Ashish Nehra’s debut was the beginning of India’s long struggle for a quality left-arm pace bowler.
Image credit: Getty Images

Most of the other names have faded and only Nehra remains. He has been playing cricket for so long that it feels like he was one of the original dudes who faced the British for teen guna lagaan.
I was a kid when Nehra started playing for India and I’m now 25 and can barely run for five minutes while he’s still bowling 140 kmph after 12 surgeries. He started clocking 145 kmph regularly in his early days and his ability to move the new ball had several takers. But it wasn’t quite to be.

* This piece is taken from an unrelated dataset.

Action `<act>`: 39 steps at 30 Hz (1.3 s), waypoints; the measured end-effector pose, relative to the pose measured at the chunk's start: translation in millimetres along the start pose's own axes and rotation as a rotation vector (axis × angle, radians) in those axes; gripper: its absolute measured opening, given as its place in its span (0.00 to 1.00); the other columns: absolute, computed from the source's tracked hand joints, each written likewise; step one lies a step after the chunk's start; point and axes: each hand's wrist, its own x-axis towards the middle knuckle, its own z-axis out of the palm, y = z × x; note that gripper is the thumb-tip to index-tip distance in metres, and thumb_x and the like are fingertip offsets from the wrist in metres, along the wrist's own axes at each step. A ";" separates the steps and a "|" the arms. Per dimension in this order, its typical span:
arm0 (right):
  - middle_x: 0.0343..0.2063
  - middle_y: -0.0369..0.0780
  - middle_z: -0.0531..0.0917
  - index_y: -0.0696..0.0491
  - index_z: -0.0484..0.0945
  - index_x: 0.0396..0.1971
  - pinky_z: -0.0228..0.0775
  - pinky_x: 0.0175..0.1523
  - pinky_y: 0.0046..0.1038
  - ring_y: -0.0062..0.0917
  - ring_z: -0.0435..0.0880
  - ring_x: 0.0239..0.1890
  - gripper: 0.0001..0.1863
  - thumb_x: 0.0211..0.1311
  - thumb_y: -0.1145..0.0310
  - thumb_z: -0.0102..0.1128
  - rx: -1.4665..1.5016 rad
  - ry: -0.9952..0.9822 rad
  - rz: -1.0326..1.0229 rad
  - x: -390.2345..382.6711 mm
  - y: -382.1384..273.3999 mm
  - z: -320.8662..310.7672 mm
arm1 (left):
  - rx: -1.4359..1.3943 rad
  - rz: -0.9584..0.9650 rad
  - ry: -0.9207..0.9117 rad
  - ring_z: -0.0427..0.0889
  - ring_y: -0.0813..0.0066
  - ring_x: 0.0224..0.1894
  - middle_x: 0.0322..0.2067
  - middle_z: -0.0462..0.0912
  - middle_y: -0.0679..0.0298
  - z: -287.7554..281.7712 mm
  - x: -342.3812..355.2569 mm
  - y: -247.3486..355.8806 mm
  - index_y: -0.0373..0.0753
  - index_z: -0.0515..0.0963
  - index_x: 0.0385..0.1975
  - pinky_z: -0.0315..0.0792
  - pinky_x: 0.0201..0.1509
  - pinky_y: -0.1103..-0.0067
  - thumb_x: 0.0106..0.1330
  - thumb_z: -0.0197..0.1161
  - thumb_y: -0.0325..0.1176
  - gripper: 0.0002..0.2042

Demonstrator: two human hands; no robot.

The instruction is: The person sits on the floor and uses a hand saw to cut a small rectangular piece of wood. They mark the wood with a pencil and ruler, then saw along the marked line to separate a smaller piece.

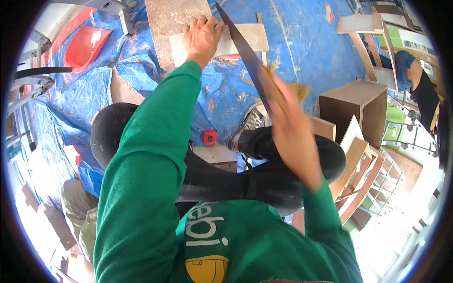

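My left hand (202, 40) grips a pale narrow board (252, 37), fingers bent over its far edge, where it lies across a larger brown board (172, 12). My right hand (292, 132), blurred by motion, is closed round the wooden handle of a long handsaw (240, 52). The dark blade slants forward across the pale board, just right of my left hand. Where blade meets board is too unclear to tell whether it cuts. My dark-trousered legs are bent beneath my arms, and a red tape measure (210, 137) lies between them on something blue.
Blue sheeting (321, 56) covers the floor. A red dustpan (87, 49) and metal frames (33, 80) are at left. A brown cabinet (354, 111), stacked boards (358, 174) and a wooden frame (368, 52) stand at right, with a co-worker (422, 94) beyond. A yellow bristly thing (302, 89) lies beyond my right hand.
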 end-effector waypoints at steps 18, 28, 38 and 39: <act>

The only consistent aspect of Nehra’s career turned out to be his inconsistency. He played his last test match for India at the age of 25 and ended up playing only 120 games in an ODI career that spanned a decade. He was continuously in and out of the team, which was also a feature of India’s bowling line-up at the time, that kept shuffling like a pack of cards. He did leave his mark on big tournaments though, playing a key role in India’s 2003 World Cup campaign and doing the job for MS Dhoni in the 2011 World Cup semi-final when called upon. As predictable as it was sad, he ended up missing the final with an injury.

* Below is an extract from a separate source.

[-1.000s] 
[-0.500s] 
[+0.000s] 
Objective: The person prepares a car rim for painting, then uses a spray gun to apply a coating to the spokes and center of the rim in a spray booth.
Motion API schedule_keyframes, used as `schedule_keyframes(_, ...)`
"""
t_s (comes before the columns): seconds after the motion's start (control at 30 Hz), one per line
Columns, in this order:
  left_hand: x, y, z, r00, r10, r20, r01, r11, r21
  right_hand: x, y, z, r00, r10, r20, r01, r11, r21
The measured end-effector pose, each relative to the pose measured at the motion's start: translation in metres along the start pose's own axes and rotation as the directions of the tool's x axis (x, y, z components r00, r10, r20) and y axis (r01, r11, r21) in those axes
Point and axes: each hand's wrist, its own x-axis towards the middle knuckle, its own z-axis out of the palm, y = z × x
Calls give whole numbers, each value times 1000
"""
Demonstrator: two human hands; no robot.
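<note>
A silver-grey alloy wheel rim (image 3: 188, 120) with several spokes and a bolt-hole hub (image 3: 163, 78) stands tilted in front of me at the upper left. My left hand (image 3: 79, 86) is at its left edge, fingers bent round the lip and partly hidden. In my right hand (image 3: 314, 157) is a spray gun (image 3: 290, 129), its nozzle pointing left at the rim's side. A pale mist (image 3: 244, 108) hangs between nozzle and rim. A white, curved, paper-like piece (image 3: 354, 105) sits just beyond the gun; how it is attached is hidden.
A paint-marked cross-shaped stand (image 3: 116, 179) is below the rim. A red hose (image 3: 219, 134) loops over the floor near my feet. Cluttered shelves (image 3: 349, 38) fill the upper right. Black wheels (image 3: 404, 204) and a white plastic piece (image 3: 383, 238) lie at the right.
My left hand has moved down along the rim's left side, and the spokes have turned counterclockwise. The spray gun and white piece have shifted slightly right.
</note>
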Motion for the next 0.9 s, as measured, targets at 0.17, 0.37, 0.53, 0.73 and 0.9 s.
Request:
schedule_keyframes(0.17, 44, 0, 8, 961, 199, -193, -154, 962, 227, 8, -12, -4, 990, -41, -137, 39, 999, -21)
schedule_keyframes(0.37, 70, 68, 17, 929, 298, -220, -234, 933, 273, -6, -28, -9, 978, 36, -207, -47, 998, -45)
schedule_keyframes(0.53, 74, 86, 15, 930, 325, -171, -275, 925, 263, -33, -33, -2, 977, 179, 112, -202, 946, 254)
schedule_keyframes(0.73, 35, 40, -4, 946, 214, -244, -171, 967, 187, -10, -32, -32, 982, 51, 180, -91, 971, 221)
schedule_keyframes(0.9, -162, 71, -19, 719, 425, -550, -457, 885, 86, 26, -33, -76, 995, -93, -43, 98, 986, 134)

Fast bowlers and injuries is a heart-breaking love story. As Nehra jokingly says, “Players have injuries on their body, my injuries had a body.” Right from ankle surgery, knee surgery, finger fractures to hamstrings, Nehra has spent more time in the hospital than he has on the pitch. In fact, the autofill when you search for Ashish Nehra on Google is “Ashish Nehra injuries”.
But Nehra ji, a fond name coined by Virender Sehwag, is more than just the sum of his injuries. Nehra ji is a character, and a vibrant one at that. To quote Virat Kohli, “Nehra ji isn’t trying to be funny. He just is.” The mere mention of his name brings a smile to the faces of his teammates. His tone, mannerism, and style has its own set of fans. A list that includes seven captains and multiple dressing rooms spanning over 15 years.
Even Nehra ji’s criticism has its own charm. A classic third-man (code for terrible fielder), he had the quick reflexes of an elephant trying to flick away a fly. Yet, that didn’t stop him from once abusing MS Dhoni on the field for poor catching.
His sense of humour would have made him an overnight Twitter darling, but Nehra ji has always stayed away from the world of news and social media. In a press conference recently, when asked about the growing rivalry between Indian and Bangladesh fans on social media, he simply replied “I am the wrong person to ask this to. I still use a Nokia phone”.
Wish we could too, Nehra ji, wish we could too. And that’s the kind of advice we wish you’d pass on to your fellow Dilliwala, Virender Sehwag. You’re the lovable dinosaur we can all get behind.
<Ashish Nehra

Fast bowlers and injuries is a heart-breaking love story. As Nehra jokingly says, “Players have injuries on their body, my injuries had a body.”
Image credit: Getty Images

Yet, there is a sweet irony in the fact Nehra ji’s simple and unassuming personality would find fruition in the blitziest, most glamorous version of the game – T20. He became the go-to man for captains across multiple teams during his IPL career. Rich in experience and still hitting 140 clicks, he mastered the art of death bowling that would see his rise in the franchise version of the sport. He became a “T20 specialist”, a title that only a handful of elite players have earned for themselves. He also found himself in ICC’s T20 World XI team for 2016, at the age of 37. Only Virat Kohli was the other Indian player on the list.
But he remains a reluctant superstar of the T20 game. As a man from yesterday in today’s world, he wishes he had played longer in the classic format of the game. He stated it in an interview recently, about how one of the disappointments of his life was how short his Test career lasted.
There is only one question to be asked, looking back at Ashish Nehra’s career. And it is one that haunts many fast bowlers India has produced over the last couple of decades: How different would India’s bowling attack look without the injuries?